Cuando Oliver notó que Vanesa lo miraba directamente, se puso pálido al instante, como si se le hubiera ido toda la sangre del cuerpo.
Se tensó por completo y soltó un grito nervioso:
—¡S-señora!
—¡Tú, ven acá de una vez!
—¡No, no me atrevo!
Por dentro sentía que ya se le había acabado la suerte...
Al fin y al cabo, ya se había enterado de todo.
Al cruzar la mirada con Vanesa y sentir la furia que emanaba de ella, Oliver no tenía el valor de acercarse ni medio paso.
Solo de recordar la vez que Vanesa le dio una paliza a Dan y a todo ese grupo, Oliver sentía que se le aflojaban hasta los huesos.
No podía ni pensarlo. ¿Cómo iba él a acercarse?
—Señora, yo... yo...
—¡Tú fuiste el que lo jaló para que escapara!
Oliver se quedó mudo.
¿Sería posible negar todo y hacerse el desentendido?
Pero en cuanto cruzó la mirada con Yeray, Oliver aspiró hondo por la nariz, sabiendo perfectamente que si negaba algo, Yeray lo delataría en un segundo.
Así que, ¿para qué hacerse el valiente? Da igual si se entrega ahora o después, igual le va a tocar.
Con el semblante caído, Oliver miró a Yeray y luego a Vanesa, con unos ojos que pedían piedad a gritos.
—Señora...
—¿Fue o no fue así?
Oliver se quedó callado.
Volvió a mirar a Yeray. Justo en ese momento, Yeray lo fulminó con una mirada que no dejaba lugar a dudas: ni se te ocurra negar nada.
Él sabía que Oliver frente a Vanesa jamás se atrevería a decir la verdad. Pero esto... esto no podía ocultarlo.
Al final, con la cara arrugada de angustia, Oliver empezó a retroceder disimuladamente mientras aventaba la confesión por delante:
—Sí... sí fui yo.
Apenas terminó de hablar, sin darle tiempo a Vanesa de reaccionar, Oliver se lanzó directo al asiento del piloto y cerró la puerta con seguro a toda prisa.
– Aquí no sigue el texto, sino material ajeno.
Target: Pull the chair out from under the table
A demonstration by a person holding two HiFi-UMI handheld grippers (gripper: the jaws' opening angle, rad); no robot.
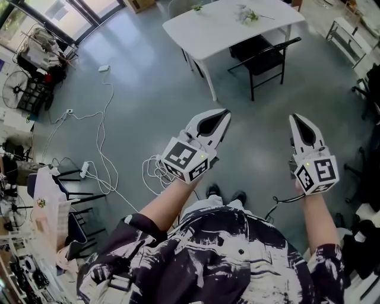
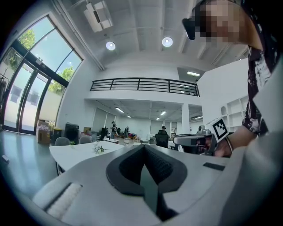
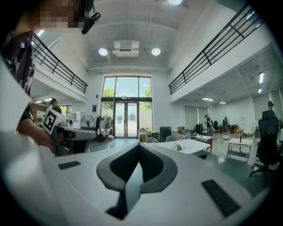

Vanesa estaba a punto de ir tras él, se notaba en sus ojos.
Pero Yeray la abrazó con todas sus fuerzas, impidiéndole avanzar...
En ese momento, Vanesa estaba que explotaba de rabia:
—¡Este cabrón desgraciado! ¡Este malnacido, te juro que lo reviento!
Oliver, refugiado tras la puerta, sentía que se le iba el alma del susto.
—Mi cuñada está embarazada. ¡Y ya se enteró de que mi hermano fue el que estuvo con ella esa noche!
Nina se quedó en silencio.
Ahora sí se había enterado...
Todo este tiempo, anduvieron con el alma en un hilo, temiendo que Vanesa descubriera la verdad.
Sobre todo, cada vez que Vanesa le pegaba a Dan, ellos se enteraban y se les helaba la piel.
Y ahora...
—¿¡Está embarazada!?
¡Ya valió! Ahora sí se metieron en un lío enorme.
—¡Dan ya recibió dos golpizas más y acabó internado en el hospital!
—¡Me largo ya mismo de París!
Al escuchar que Vanesa llevaba una vida en el vientre y que encima Dan había terminado hospitalizado por otra paliza, Nina ni lo pensó dos veces: salir corriendo era la única opción.
Así quedaron las cosas...
De hecho, nadie se equivocaba con Vanesa: esa mujer era de temer.
Axel, al recibir la llamada de Oliver, tuvo exactamente la misma reacción que Nina. Ni se lo pensó: también dijo que se largaba de París.
Eso no era esconderse un rato, ¡era una huida desesperada para salvar el pellejo!